Ce n’est pas seulement l’absence/présence de ma mère qui m’a marqué ( ausença piu acuta presencia dit le poète Attilio Bertolucci) c’est ma façon de voir la vie et le monde. Le désespoir originel m’incita à douter de tout et la propension à douter est à jamais enracinée dans mon esprit ; mais aussi le besoin d’amour m’a fait rechercher foi et communion ; dans un sens, je suis un cas pathologique car j’ai un besoin extrême d’amour et d’amitié ; dans un autre sens peut-être suis-je plus humainement sain que ceux qui se nourrissent petitement d’amour et d’amitié.

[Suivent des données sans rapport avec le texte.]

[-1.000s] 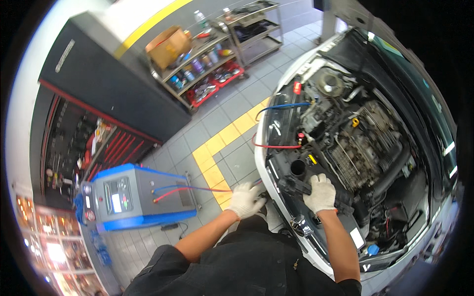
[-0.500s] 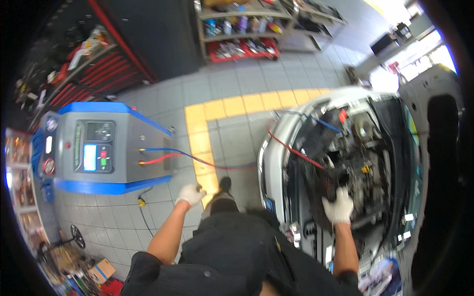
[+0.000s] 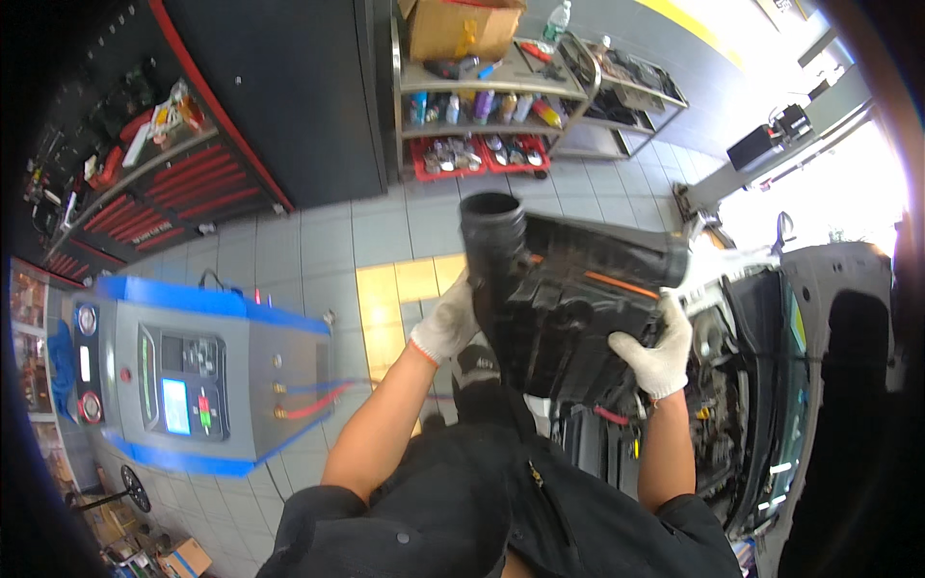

Death in Life , comme dans the ancient mariner . Bien sûr la mort de nos aimé(e)s est en nos vies. J’ajoute : nos vies font revivre leurs vies, non seulement ni principalement par le souvenir, mais aussi par leur présence active en nous. Les gènes de mon père et ceux de ma mère sont présents dans mes gènes évidemment, mais ce qui pour moi est non moins évident est que tantôt les gènes paternels, tantôt les gènes maternels sont activés et je sens bien quand mon père est présent en moi avec son (mon) caractère débonnaire, sa (ma) joie de vivre, sa (ma) propension permanente à chanter, son (mon) gourmand amour des bonnes nourritures ; et je sens bien quand ma mère est en moi, avec sa (ma) mélancolie, son (mon) insatisfaction. J’ai toujours pensé qu’il y avait en chacun deux ou plusieurs personnalités alternant selon les circonstances ou bien des cyclothymies internes mystérieuses (comme la maniaco-dépressive). Je pense aussi que la personnalité de nos parents (l’un ou l’autre, parfois alternativement) habite notre personnalité. De plus, je remarque que mon visage ressemble souvent à celui de mon grand-père maternel, et très rarement à celui de mon grand-père paternel… Comme mon père et ma mère sont logés en moi (mémorisés dans mes gênes) leurs père et mère sont logés en eux, et les pères-mères de leurs pères-mères, ce qui fait que nos ancêtres sont virtuellement en nous, et je peux comprendre l’importance du culte des ancêtres dans de très nombreuses civilisations (encore aujourd’hui Chine, Japon) qui est l’expression extérieure de la reconnaissance de leur présence intérieure en nous.